With two glasses of Chardonnay and an unknown but considerable quantity of Rigatoni Bolognese under my belt, I made the lazy choice and allowed a cab to carry me home. In a novel, perhaps, this scene would be omitted: "I grabbed a cab home, and it was only when I opened the door to my apartment that I realized ... " (whatever). But in my life, at once more real and surreal than any novel, this scene was the most vivid of the day. I realized it was part of a trend: the northward trips up 10th Ave. (subsequently Amsterdam) have been getting more charged over the years I have been living in this apartment; they are not habitual commutes; they are not worn with time; they are getting newer with age. These moments--when I am meditating on whoever I just met for a dinner, drink, concert, or movie, on the events of the day--well let me say my meditations are not local, but express... they range particularly wildly as we (me and the cabbie) hurtle uptown.
It is always the same street, the same stores. A city built in an impersonal grid, a series of numbers, with retail locations that shift and vanish, would seem to perversely discourage affection and attachment. But there is just enough persistence. For example: one night five or six years ago, I learned that my wonderful teacher Gyorgy Sebok had died, after a sudden illness. I was (obviously) very upset, and I sat in this very apartment playing some of his old recordings; my then-significant-other came by, and I was telling her what had happened, when the music came to the second theme of the A Major Brahms Violin Sonata (with Grumiaux):
I shudder at the prospect of "characterizing" his playing, which was always semi-miraculous to me, impossible, superhuman; he also cultivated this otherness, a kind of mystical distance. Of course this comes to you through the lens of a student's awe (still a student when I think of him). But many other, even skeptical, students also felt this same awe, for example, when he played the opening chords of the Franck Sonata; he could draw on irreproducible colors; make even this (!) common piece sound like a spiritual quest. But against this otherness, and against his search for beauties in the simplest melodies, his playing posed a tremendous restraint; he was always careful not to do "too much," according to stylistic antennae he kept well-honed; I don't want to say "classical" and yet a certain proportion was always important to him; he had an allergy to excess.

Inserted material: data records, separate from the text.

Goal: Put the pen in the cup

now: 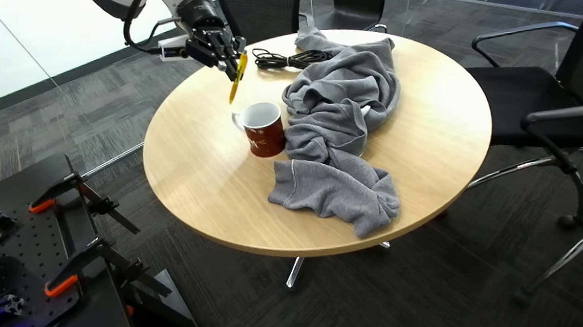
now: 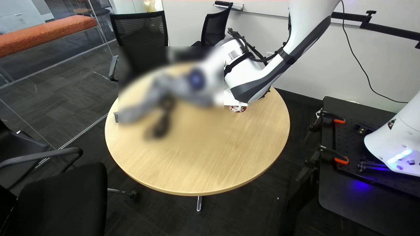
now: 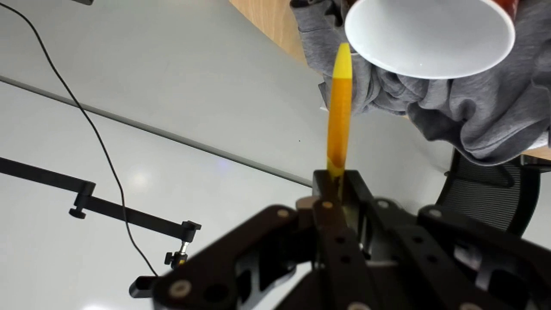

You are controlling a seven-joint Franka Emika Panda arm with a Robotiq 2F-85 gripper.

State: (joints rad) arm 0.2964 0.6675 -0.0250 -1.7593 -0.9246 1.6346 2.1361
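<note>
Pen (image 1: 235,87) should handle light and stiff

Left of centre in an exterior view, the hand (image 1: 236,72) pinches it by its upper part, clear of the table (image 1: 192,139), tip slanting down. It looks smooth and may twist; that high hold seems right. Rightward, near the tip, stands the cup (image 1: 265,135), probably breakable.
</note>
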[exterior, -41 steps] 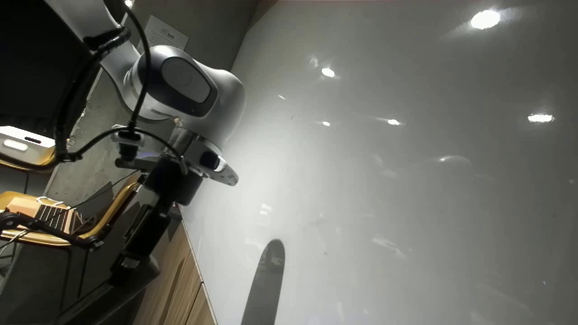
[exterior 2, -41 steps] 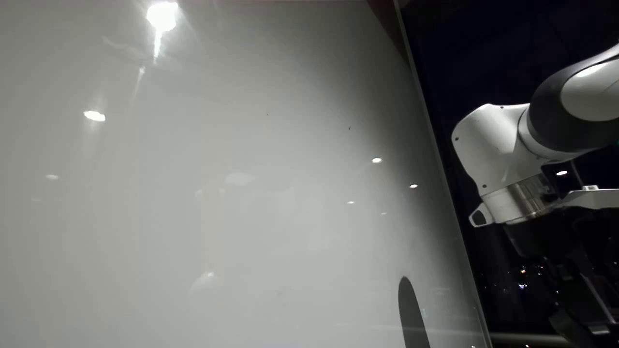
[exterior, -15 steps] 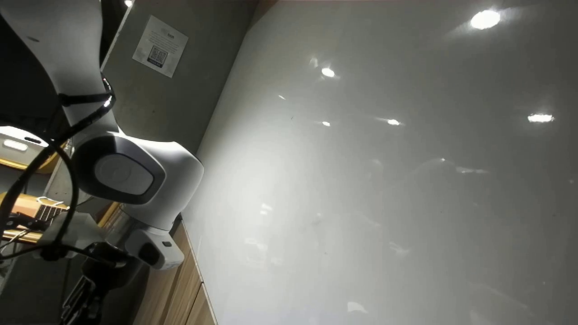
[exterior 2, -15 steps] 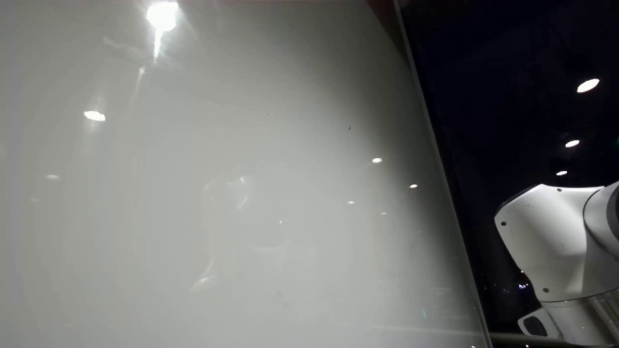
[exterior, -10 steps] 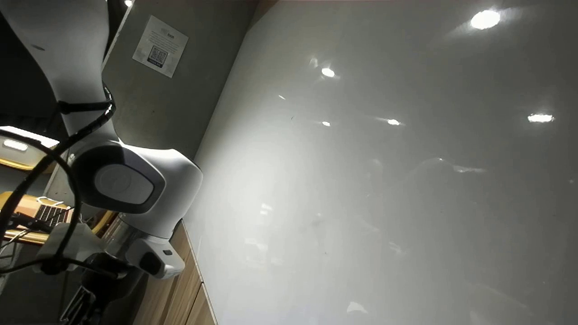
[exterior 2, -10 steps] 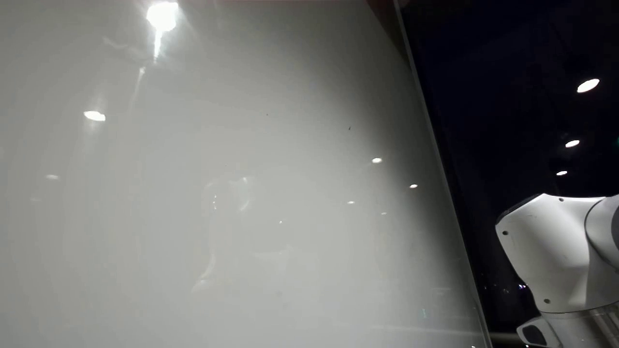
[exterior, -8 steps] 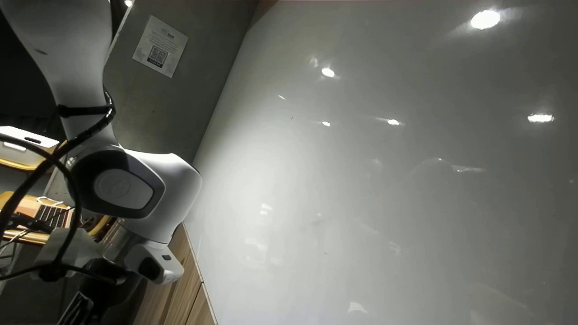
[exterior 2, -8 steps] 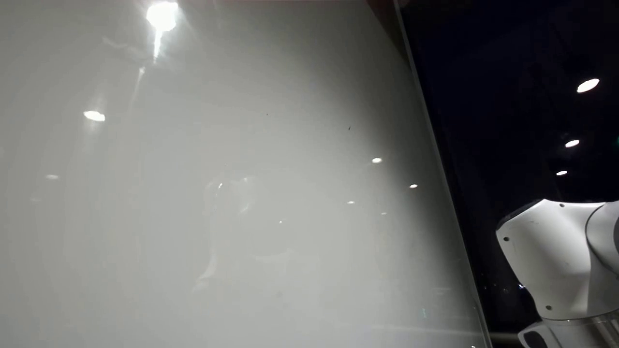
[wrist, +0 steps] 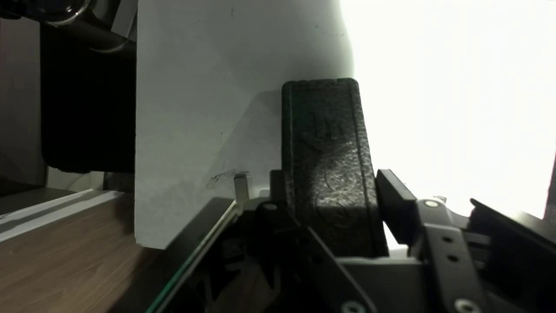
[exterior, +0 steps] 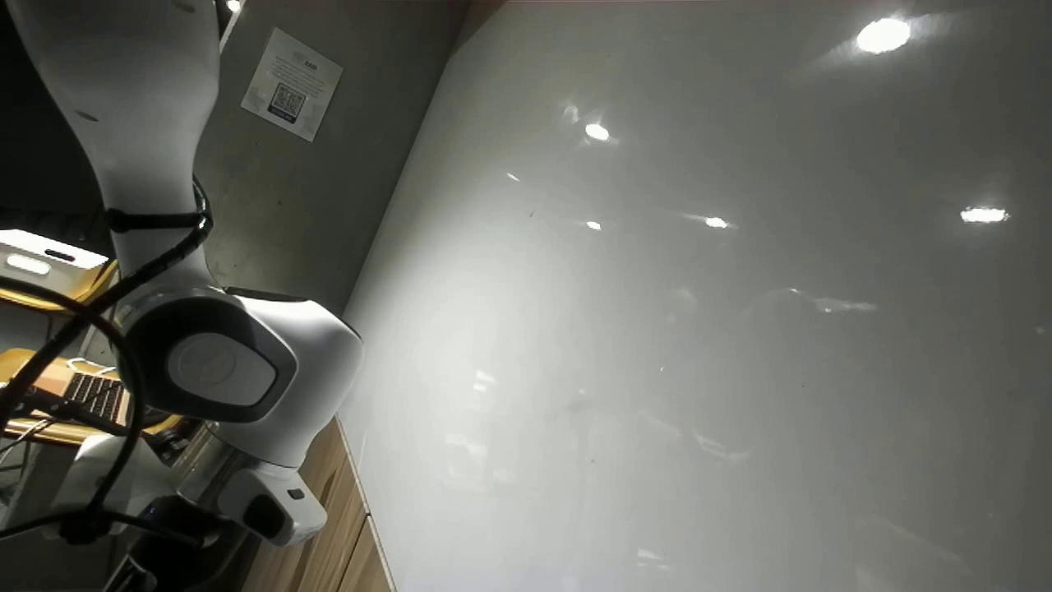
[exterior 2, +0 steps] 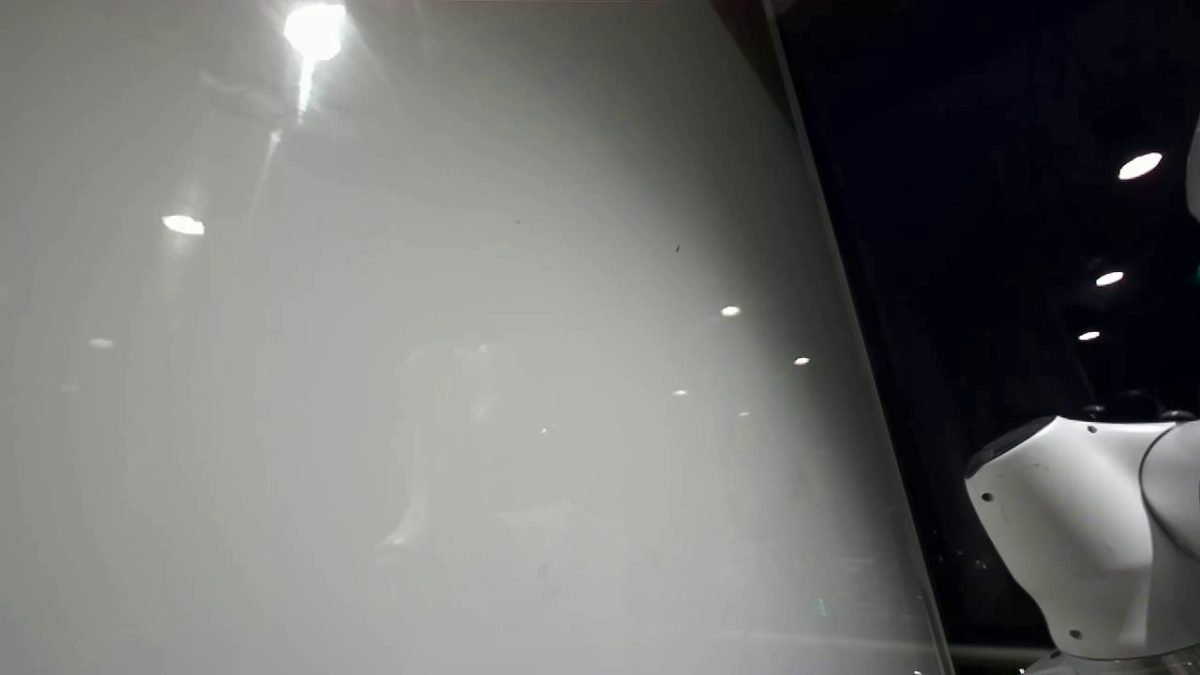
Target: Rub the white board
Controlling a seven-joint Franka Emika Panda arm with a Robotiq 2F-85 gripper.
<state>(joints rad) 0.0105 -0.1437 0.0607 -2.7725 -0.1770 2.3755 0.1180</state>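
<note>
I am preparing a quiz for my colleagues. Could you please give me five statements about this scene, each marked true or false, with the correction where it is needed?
1. The fingers hold a dark block. True.
2. The dark block is ball-shaped. False: it is oblong.
3. In both exterior views, bright reflections show on the white board. True.
4. The printed paper is fixed on the white board. False: the printed paper is on the grey wall.
5. The arm fills the centre of both exterior views. False: in each, the arm is at one side.
</note>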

And so this theme of Brahms sprang upon me like a trap. It is the place in the rather traditional, classical movement... coming after some rather "stodgy" (forgive me, Johannes) transitional material, where Brahms chooses to soar, or release; the theme sits at the edge of sentimentality; it is just Romantic enough. It is so beautiful, but, because Brahms must, he preserves almost against its beauty some compositional craft: the hemiola of the melody against the prevailing 3/4; the dialogue with the little countermotive; the carefully plotted bassline; the rests in the left hand in each measure, preventing the triplets from total motion, keeping the melody to some extent in fragments: not utterly letting go. It seemed, in a way, as must be clear, almost a musical portrait of Mr. Sebok, and the way he was playing it, to my bereaved ear, was like a man looking in a musical mirror. It was pure, you heard all the intervals, all the bass notes, precise but tender; and I saw him again in his little studio, with portraits of Bartok and Liszt, looking at me with disappointment, lifting my left arm to find its independence, trying to pry my single-track student's ear open.

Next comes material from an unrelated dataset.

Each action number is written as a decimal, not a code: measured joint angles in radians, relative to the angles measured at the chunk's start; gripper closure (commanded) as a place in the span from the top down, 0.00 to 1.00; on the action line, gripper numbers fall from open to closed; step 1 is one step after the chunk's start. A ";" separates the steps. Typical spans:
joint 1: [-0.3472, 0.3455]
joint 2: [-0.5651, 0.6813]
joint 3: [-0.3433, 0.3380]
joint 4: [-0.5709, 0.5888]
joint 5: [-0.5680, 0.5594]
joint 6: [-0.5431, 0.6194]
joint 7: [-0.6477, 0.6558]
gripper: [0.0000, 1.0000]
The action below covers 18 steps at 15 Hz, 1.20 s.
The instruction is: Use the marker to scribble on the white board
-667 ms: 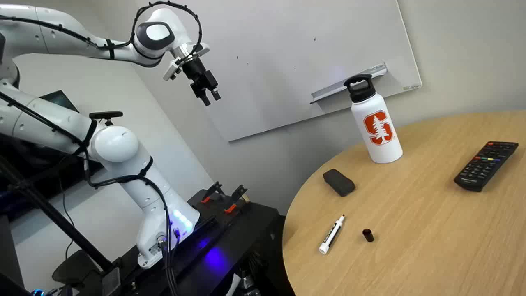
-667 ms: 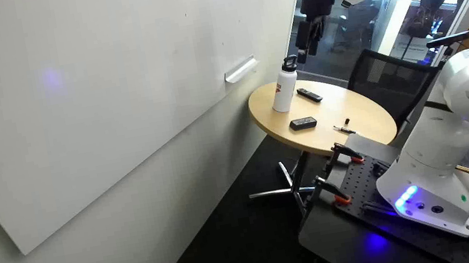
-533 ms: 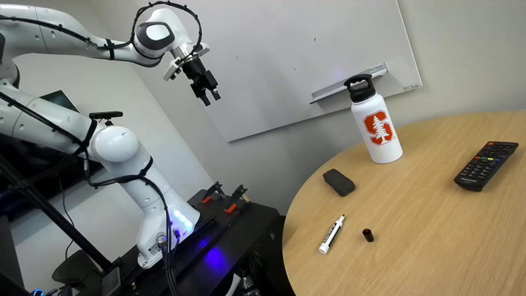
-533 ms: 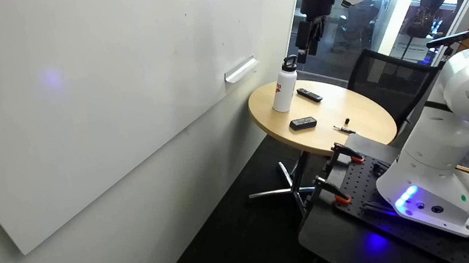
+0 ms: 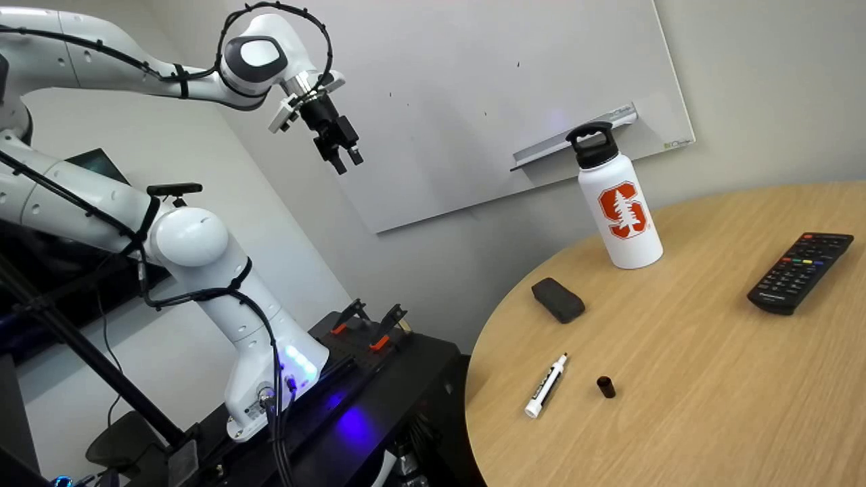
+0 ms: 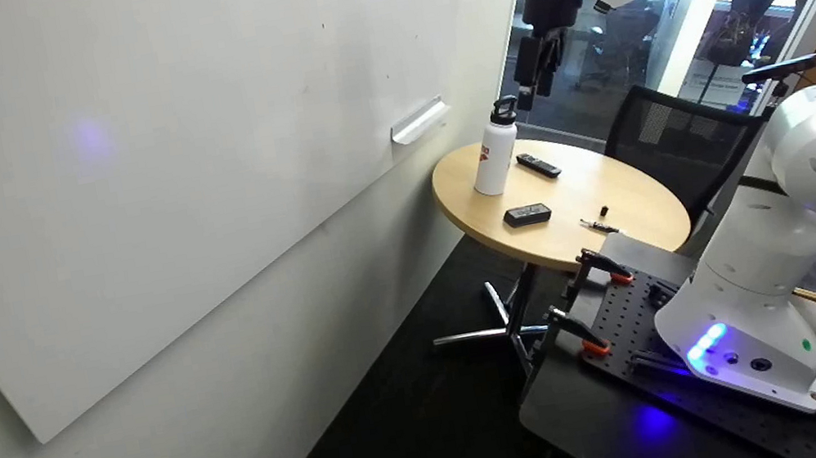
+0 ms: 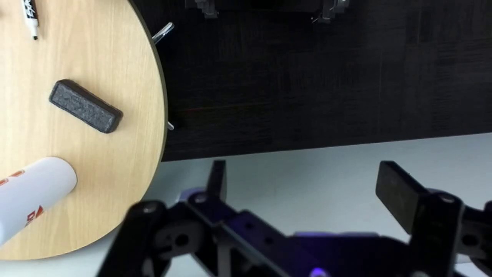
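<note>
- Held aloft at the end of a white robot arm (image 5: 193, 233), the gripper (image 7: 303, 179) hangs with its fingers (image 7: 399, 192) spread wide, nothing gripped between them.
- Well below the gripper, the marker (image 5: 547, 385) lies on a round wooden table (image 5: 710, 419), its dark tip bare; the wrist view catches part of it at upper left.
- Behind the gripper in an exterior view, the white board (image 5: 487, 81) hangs on the wall (image 5: 764, 101), apart from the fingers, with small dark marks.
- Lower than the gripper, and left of its fingers in the wrist view, a white bottle (image 7: 36, 194) with a red logo stands upright near a black block (image 7: 85, 107).
- Also below the gripper's level, a black remote control (image 5: 800, 272) and a small black cylinder (image 5: 606, 387) rest on the table, the cylinder near the marker.
</note>
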State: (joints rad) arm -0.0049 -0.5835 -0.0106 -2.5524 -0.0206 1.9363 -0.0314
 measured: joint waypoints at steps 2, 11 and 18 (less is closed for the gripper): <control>0.000 0.000 0.000 0.000 0.000 0.000 0.000 1.00; -0.012 0.002 -0.015 -0.003 -0.020 0.007 -0.001 1.00; -0.178 0.053 -0.209 -0.066 -0.190 0.152 -0.108 1.00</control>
State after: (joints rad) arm -0.1824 -0.5307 -0.2191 -2.6179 -0.2109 2.0885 -0.1394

Brahms lets go, this time he lets the triplets continue, and the tender phrase surge:
The recording continued: my teacher didn't hold back, he surged as Brahms did, not superhuman at all but now really really human, and (wonderfully) rushed, and with his tremendous control, with a left hand of granite, played a shattering climactic note. And that was it for me, exactly, precisely that note (possibly the saddest note in this joyful piece); I broke down just then, mid-explanation, and the CD player was turned off and my T-S-O sat with me for a long time, until I was relatively quiet, and eventually she wanted me to eat something, and we agreed to go to Popover's Cafe, several blocks down from me on Amsterdam. And for a couple of hours I ate a steak and stared across the table at her and talked slowly. And I have not been back to Popover's since.
But, every time I come up Amsterdam in a taxi, it is there, on the home stretch to home. Sometimes it is late enough; the place is dark. But sometimes of course it is still open, well-lit, and I can see some other couple sitting at that table talking about whatever.
This is just the most intense of my Amsterdam landmarks. There are so many more, places where I forgot, met, said goodbye to... reminders, warnings, any number of verbs and moments; there is the restaurant owned by the weird guy's mother; the bar where I read Proust; the place you met the person you never see anymore; etc. etc. and the tornado set up by these associations is getting stronger by the year, so that I spend the entire bumpy ride in an emotional state, buffeted, overwrought. Also, my building is going condo. Perhaps the confluence of these two signs: time to move? I could cab back home down unfamiliar streets; I could impose my memories on other, unsuspecting, restaurants.